J'ai cru découvrir, mais très tard, un principe de bonheur dans la pensée, la méditation, la songerie, la réflexion, qu'on appelle comme on voudra ce travail d'esprit, de création, de miroitement de la vie que fait n'importe qui, en allant seul, en marchant tranquille. Ma mère était souvent heureuse en cherchant des pissenlits. Elle aimait les champs, les bois, elle aimait ce qu'elle était là. Ce que j'ai trouvé très tard et clairement en découvrant dans la marche qu'accompagne le déroulement des songeries un principe de bonheur, je le savais inconsciemment quand je préférais l'école buissonnière à celle de l'instituteur, celle-là qui, en voulant me donner l'instruction, s'appliquait sans le vouloir à tarir les sources qui rendent heureux.

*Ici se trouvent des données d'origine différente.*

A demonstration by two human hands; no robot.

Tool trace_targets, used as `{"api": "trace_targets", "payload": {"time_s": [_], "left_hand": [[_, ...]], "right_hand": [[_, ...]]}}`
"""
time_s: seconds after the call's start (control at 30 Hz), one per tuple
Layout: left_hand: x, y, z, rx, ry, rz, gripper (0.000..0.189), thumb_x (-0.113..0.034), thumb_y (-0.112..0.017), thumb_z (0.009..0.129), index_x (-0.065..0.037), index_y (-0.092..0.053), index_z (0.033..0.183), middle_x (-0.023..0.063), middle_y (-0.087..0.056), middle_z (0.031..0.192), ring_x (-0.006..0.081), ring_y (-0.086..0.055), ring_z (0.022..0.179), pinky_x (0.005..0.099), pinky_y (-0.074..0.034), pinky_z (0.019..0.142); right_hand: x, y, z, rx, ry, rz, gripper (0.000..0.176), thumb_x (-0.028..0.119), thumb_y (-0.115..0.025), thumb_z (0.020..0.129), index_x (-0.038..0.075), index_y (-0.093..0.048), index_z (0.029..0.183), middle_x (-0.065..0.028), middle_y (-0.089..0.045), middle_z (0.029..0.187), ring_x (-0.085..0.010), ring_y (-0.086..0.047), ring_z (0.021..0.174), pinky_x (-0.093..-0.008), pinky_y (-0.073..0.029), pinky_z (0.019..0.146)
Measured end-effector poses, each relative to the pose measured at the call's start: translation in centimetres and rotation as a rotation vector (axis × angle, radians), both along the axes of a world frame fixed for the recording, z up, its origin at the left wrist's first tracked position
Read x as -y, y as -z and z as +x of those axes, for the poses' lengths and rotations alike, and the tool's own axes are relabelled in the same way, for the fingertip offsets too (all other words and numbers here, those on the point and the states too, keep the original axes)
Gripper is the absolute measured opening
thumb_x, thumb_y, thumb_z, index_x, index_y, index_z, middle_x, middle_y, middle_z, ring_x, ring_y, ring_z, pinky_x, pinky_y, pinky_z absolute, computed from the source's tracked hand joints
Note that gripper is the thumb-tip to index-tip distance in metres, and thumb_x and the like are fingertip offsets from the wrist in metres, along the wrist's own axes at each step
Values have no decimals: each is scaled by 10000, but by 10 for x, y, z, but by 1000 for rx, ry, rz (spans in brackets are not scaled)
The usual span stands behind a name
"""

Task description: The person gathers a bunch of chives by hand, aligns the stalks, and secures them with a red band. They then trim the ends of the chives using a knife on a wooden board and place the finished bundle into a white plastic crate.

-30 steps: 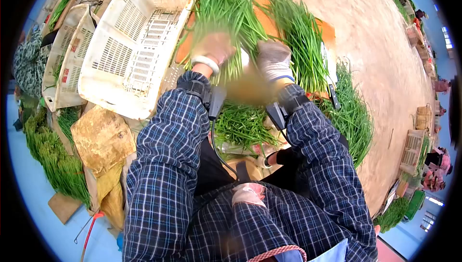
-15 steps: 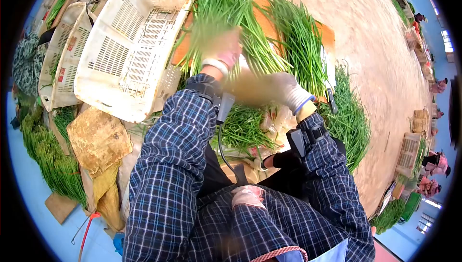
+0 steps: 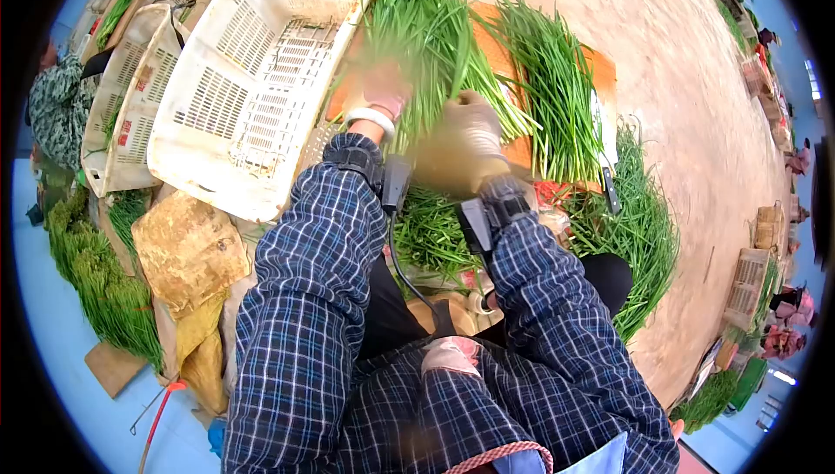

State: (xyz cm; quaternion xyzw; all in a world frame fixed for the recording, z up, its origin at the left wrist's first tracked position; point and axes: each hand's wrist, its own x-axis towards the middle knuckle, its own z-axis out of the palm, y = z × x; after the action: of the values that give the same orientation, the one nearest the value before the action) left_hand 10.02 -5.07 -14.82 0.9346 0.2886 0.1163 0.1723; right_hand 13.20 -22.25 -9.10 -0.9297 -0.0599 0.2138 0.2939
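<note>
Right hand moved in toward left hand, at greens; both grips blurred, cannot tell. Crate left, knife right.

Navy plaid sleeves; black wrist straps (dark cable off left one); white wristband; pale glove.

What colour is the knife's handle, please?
The handle is black; it shows best in the head view.
</note>
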Motion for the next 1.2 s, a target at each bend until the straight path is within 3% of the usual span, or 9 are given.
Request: {"api": "trace_targets", "payload": {"time_s": [0.07,0.17,0.33,0.43,0.57,0.7,0.97,1.13,1.2], "left_hand": [[9,-18,-7,40,34,11,402,-213,-792,685,-53,-630,1017,173,-688,987,341,-667,918,397,-530,798],[14,-18,-11,251,54,-56,212,-223,-520,901,-119,-660,1022,146,-666,1015,314,-631,933,406,-488,793],[19,-40,-10,-48,74,-18,193,-253,-560,881,-136,-670,990,135,-682,1006,333,-647,944,431,-507,770],[34,-81,-17,-188,86,-165,307,-239,-620,819,-92,-665,1084,156,-686,1011,331,-665,908,406,-530,796],[18,-23,-4,-16,116,-119,275,-213,-679,791,-60,-662,1019,178,-688,958,340,-665,905,415,-531,790],[19,-29,-6,-69,102,-139,260,-183,-695,773,-54,-661,996,184,-687,947,350,-662,900,416,-531,787],[31,-62,-12,54,93,-181,221,-243,-650,818,-51,-679,923,170,-698,900,337,-677,803,416,-532,748],[35,-34,-13,33,513,-744,219,-263,-654,871,-58,-657,949,66,-652,779,210,-616,678,332,-513,670],[32,-34,-14,208,714,-611,178,-251,-653,891,-84,-652,954,-6,-606,743,123,-547,618,269,-460,595]], "right_hand": [[10,-4,1,147,-14,-72,316,349,-557,867,138,-653,1081,-114,-714,955,-284,-690,848,-405,-530,783],[11,5,2,221,-27,-230,275,299,-588,860,137,-615,1081,-127,-704,893,-320,-684,822,-425,-526,728],[8,16,-17,558,-65,45,290,204,-658,827,154,-596,1106,-127,-690,818,-348,-675,750,-434,-528,657],[-8,-6,-20,503,-220,-16,275,250,-640,841,136,-615,1090,-123,-693,863,-339,-676,748,-426,-533,657],[-42,-13,0,187,-219,-257,312,369,-577,894,120,-633,1074,-156,-695,1004,-319,-681,914,-408,-530,762],[-54,-7,24,14,-209,-390,292,339,-543,904,160,-638,1114,-132,-681,1098,-291,-662,1017,-391,-524,814],[-2,-8,20,-88,99,302,298,276,-621,831,101,-701,1058,-127,-699,1048,-224,-684,860,-309,-513,792],[11,3,12,-363,304,933,269,83,-640,831,-28,-647,1075,-56,-639,766,-101,-550,601,-238,-445,509],[21,6,9,-433,269,1011,258,86,-643,835,-16,-652,1072,-49,-644,780,-83,-536,590,-226,-430,498]]}}
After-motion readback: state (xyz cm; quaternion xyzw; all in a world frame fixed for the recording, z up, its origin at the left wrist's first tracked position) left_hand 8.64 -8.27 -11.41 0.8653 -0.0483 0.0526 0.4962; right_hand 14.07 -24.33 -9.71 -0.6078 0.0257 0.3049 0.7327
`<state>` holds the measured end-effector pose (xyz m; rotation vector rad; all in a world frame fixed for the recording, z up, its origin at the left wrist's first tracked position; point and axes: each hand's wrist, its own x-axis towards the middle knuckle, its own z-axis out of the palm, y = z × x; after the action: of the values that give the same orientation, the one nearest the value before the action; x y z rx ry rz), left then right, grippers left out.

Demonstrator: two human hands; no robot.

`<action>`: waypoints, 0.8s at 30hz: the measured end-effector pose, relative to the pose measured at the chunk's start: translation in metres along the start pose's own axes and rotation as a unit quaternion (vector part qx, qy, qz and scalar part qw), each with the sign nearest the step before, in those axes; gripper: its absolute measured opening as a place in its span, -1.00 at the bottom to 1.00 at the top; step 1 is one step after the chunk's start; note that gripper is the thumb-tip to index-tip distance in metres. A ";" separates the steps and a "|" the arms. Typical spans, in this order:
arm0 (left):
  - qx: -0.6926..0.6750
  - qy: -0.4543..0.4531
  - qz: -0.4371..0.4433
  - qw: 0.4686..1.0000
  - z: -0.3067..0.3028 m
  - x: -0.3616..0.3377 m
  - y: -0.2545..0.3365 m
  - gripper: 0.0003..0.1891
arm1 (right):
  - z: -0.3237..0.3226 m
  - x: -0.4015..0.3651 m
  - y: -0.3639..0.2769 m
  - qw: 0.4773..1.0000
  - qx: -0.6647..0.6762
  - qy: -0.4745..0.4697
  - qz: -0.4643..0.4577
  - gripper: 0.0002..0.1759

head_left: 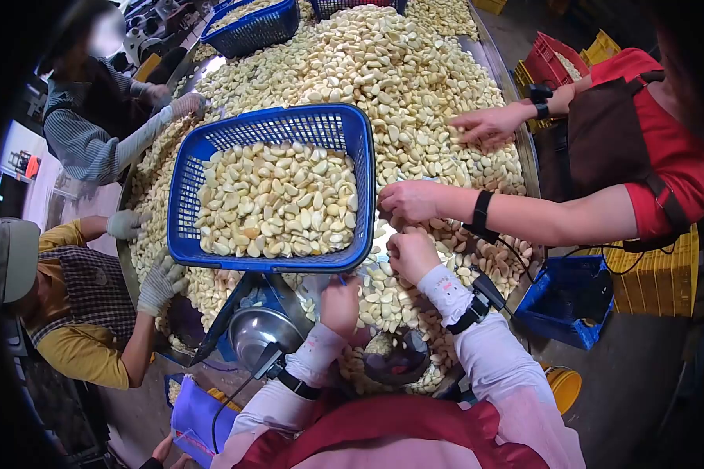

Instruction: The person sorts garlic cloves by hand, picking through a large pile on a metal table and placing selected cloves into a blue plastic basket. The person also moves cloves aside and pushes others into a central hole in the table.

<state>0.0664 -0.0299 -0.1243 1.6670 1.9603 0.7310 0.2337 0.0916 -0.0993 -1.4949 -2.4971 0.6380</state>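
Observation:
Peeled garlic cloves (pixel 383 59) lie in a thick heap over the table. Close to the front edge of a blue basket (pixel 367 168) is my left hand (pixel 340 306), its fingers closed; a small blue bit shows at the fingertips, too little to name. My right hand (pixel 413 255) is over loose cloves right of the basket's corner, fingers curled together, their grip hidden. The basket holds many garlic cloves (pixel 277 199). Below my hands, a dark round bowl (pixel 396 356) sits among cloves. Left of my left hand is a shiny metal bowl (pixel 264 334).
At right, a person in red has both hands (pixel 492 125) at the heap. Across on the left, gloved hands of two people (pixel 161 285) touch the cloves. Another blue basket (pixel 254 27) stands at the back. A blue crate (pixel 567 301) and yellow crates (pixel 657 273) are at right.

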 end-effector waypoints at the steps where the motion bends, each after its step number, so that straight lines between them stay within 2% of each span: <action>1: -0.002 -0.002 -0.001 1.000 -0.002 0.000 0.000 -0.86 | -0.004 -0.005 0.000 1.000 -0.001 -0.002 0.002 -0.91; 3: 0.033 0.038 0.053 0.997 -0.008 0.004 -0.002 -0.88 | -0.007 -0.011 0.000 0.999 0.006 0.039 -0.016 -0.89; 5: -0.019 0.015 0.023 0.999 -0.009 0.005 -0.006 -0.87 | -0.008 -0.018 0.003 0.997 0.006 0.067 -0.039 -0.91; 6: -0.071 -0.011 -0.002 0.997 -0.012 0.007 -0.004 -0.85 | -0.011 -0.022 0.003 0.979 0.194 0.059 0.019 -0.89; 7: -0.072 -0.012 -0.001 0.997 -0.013 0.009 0.001 -0.85 | -0.014 -0.026 0.005 0.923 0.374 0.050 0.077 -0.87; 8: -0.211 -0.016 -0.031 0.977 -0.012 0.007 0.008 -0.85 | -0.004 -0.034 0.016 0.814 0.569 -0.009 0.119 -0.85; 9: -0.346 -0.019 -0.061 0.936 -0.016 0.005 0.021 -0.84 | -0.010 -0.037 0.004 0.813 0.570 -0.010 0.119 -0.85; 10: -0.297 -0.021 0.016 0.954 -0.028 0.006 0.043 -0.83 | -0.023 -0.040 -0.019 0.694 0.685 -0.057 0.213 -0.84; 11: -0.333 0.007 0.015 0.943 -0.019 0.008 0.045 -0.82 | -0.028 -0.044 -0.035 0.549 0.774 -0.101 0.300 -0.83; 12: -0.357 0.071 -0.057 0.930 0.001 0.007 0.027 -0.83 | -0.005 -0.045 -0.032 0.571 0.757 -0.139 0.285 -0.87; 13: -0.378 0.135 -0.125 0.907 0.017 0.009 0.012 -0.83 | 0.018 -0.046 -0.026 0.638 0.713 -0.156 0.248 -0.89; 14: -0.379 0.136 -0.121 0.907 0.013 0.013 0.009 -0.83 | 0.020 -0.044 -0.032 0.831 0.531 -0.066 0.154 -0.89; 15: -0.235 0.155 -0.055 0.958 0.004 0.017 0.003 -0.83 | 0.023 -0.040 -0.040 0.951 0.305 0.030 0.048 -0.88; 16: -0.081 0.166 0.009 0.983 -0.003 0.016 -0.003 -0.84 | 0.028 -0.037 -0.045 0.987 0.145 0.073 0.003 -0.82; 17: -0.078 0.161 0.007 0.984 -0.008 0.012 -0.007 -0.84 | 0.037 -0.034 -0.046 0.998 0.054 0.043 0.000 -0.80; 19: -0.012 0.096 -0.053 0.994 -0.020 0.015 -0.012 -0.84 | 0.046 -0.027 -0.048 0.998 -0.026 0.048 -0.020 -0.80; 20: -0.107 0.090 -0.104 0.985 -0.013 0.015 -0.029 -0.83 | 0.045 -0.027 -0.043 0.998 -0.025 0.051 -0.019 -0.80; 22: -0.137 0.100 -0.092 0.981 -0.041 0.012 -0.005 -0.83 | 0.014 -0.027 -0.035 0.969 0.236 0.073 0.015 -0.83; 23: -0.166 0.114 -0.085 0.976 -0.050 0.014 0.003 -0.82 | -0.010 -0.025 -0.042 0.931 0.328 0.151 0.047 -0.90; 24: -0.095 0.115 -0.042 0.988 -0.046 0.013 0.003 -0.82 | -0.055 -0.022 -0.060 0.915 0.332 0.226 0.034 -0.88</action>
<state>0.0366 -0.0209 -0.0875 1.4322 2.0279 1.0808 0.2156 0.0633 -0.0226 -1.2698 -1.6489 0.9070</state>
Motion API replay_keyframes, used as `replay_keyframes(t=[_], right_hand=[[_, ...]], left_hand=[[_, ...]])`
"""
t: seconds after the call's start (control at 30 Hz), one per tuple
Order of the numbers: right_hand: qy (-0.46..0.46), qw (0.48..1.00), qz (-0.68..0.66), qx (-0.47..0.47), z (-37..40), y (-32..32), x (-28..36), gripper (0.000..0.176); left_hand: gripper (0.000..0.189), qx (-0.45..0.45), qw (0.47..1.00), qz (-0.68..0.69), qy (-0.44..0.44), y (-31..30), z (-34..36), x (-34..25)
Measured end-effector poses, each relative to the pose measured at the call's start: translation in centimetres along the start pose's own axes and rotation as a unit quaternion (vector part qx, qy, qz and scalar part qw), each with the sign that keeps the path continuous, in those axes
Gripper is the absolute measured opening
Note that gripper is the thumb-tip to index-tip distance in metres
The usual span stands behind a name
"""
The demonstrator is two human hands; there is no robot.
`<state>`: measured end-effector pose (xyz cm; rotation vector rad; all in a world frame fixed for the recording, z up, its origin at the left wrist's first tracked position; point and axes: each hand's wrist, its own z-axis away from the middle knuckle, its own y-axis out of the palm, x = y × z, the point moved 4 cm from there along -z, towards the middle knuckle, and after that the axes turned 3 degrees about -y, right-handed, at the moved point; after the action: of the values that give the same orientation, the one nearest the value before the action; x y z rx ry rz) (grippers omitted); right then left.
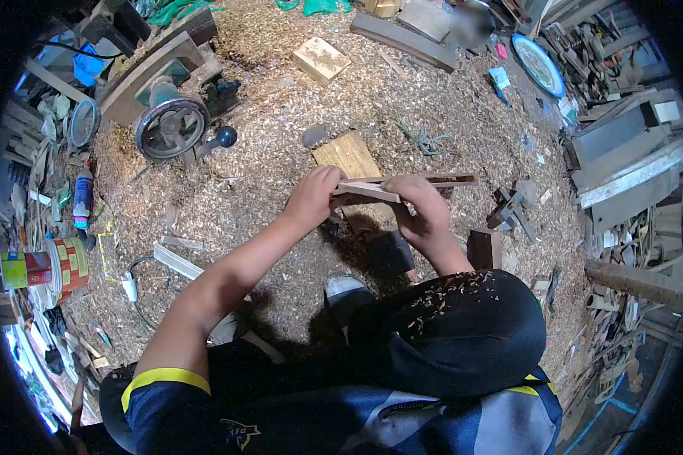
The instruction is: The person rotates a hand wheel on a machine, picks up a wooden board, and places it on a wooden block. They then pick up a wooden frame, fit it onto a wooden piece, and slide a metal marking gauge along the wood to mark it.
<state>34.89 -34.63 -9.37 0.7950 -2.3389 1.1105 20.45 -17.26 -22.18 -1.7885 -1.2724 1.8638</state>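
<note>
My left hand (313,199) is closed on the left end of a small flat piece of pale wood (368,191). From the other side, my right hand (423,214) grips the same piece near its right end. A thin dark strip (455,180), which looks slotted, lies against the wood and sticks out to the right past my right fingers. How each hand shares its hold on the strip is partly hidden. Below the hands, a light board (349,155) lies on the shavings, with a dark block (389,252) nearer my legs.
Wood shavings (273,152) cover the ground. A machine handwheel (172,127) with a ball-ended lever stands at upper left. Further out are a wood block (321,61), a long beam (402,42), a metal-looking tool (511,207), a bucket (70,269) and a bottle (83,199).
</note>
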Motion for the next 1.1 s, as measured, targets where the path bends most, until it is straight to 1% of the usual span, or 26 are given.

Je ne conteste pas l'utilité du peu que j'ai appris à l'école, mais avec plus de bonheur, en m'amusant, j'ai appris au jardin à me familiariser avec le travail de la terre. A neuf ans, je savais utilement bêcher, et ce que j'ai appris là m'a permis de faire pousser mes pommes de terre quand on n'en trouvait plus dans les boutiques. Et d'autres choses encore, qui ne se voient ni ne se mesurent.

Monsieur Joly était un très brave homme, serviable dans ses fonctions de secrétaire de mairie, sérieux dans ses fonctions d'instituteur, corpulent et souple, respectable comme un ministre, de bonnes manières et de bon langage. Sa classe, avec une soixantaine d'élèves de tous les âges, était une rude classe. Sa barbe, sa corpulence, disposaient, avec quelques coups de règle, les élèves à la discipline. Si on le laissait seul avec tant d'élèves, c'est que sans doute on ne prenait pas trop, en haut lieu, I'instruction au sérieux. J'ai détesté cette école avec la même intensité que tous les lieux où il m'a fallu vivre enfermé, école, usine, caserne.

J'ai mangé à ma faim. J'ai reçu assez fréquemment des raclées d'un de mes frères, d'une de mes sœurs. Rien qui marque une jeunesse. On m'aima. La souffrance la plus grande me vint de l'école, à certains moments, du sentiment de notre pauvreté, quand ma mère était soucieuse de ses dettes, de ces pressentiments sombres et souvent justes de ce que peut être la vie qu'on ne connaît pas encore, de ces accès de lucidité qu'ont les enfants comme les grandes personnes et de ce grand obscurcissement que me causait le père quand il rentrait ivre. Je ne fus pas malheureux.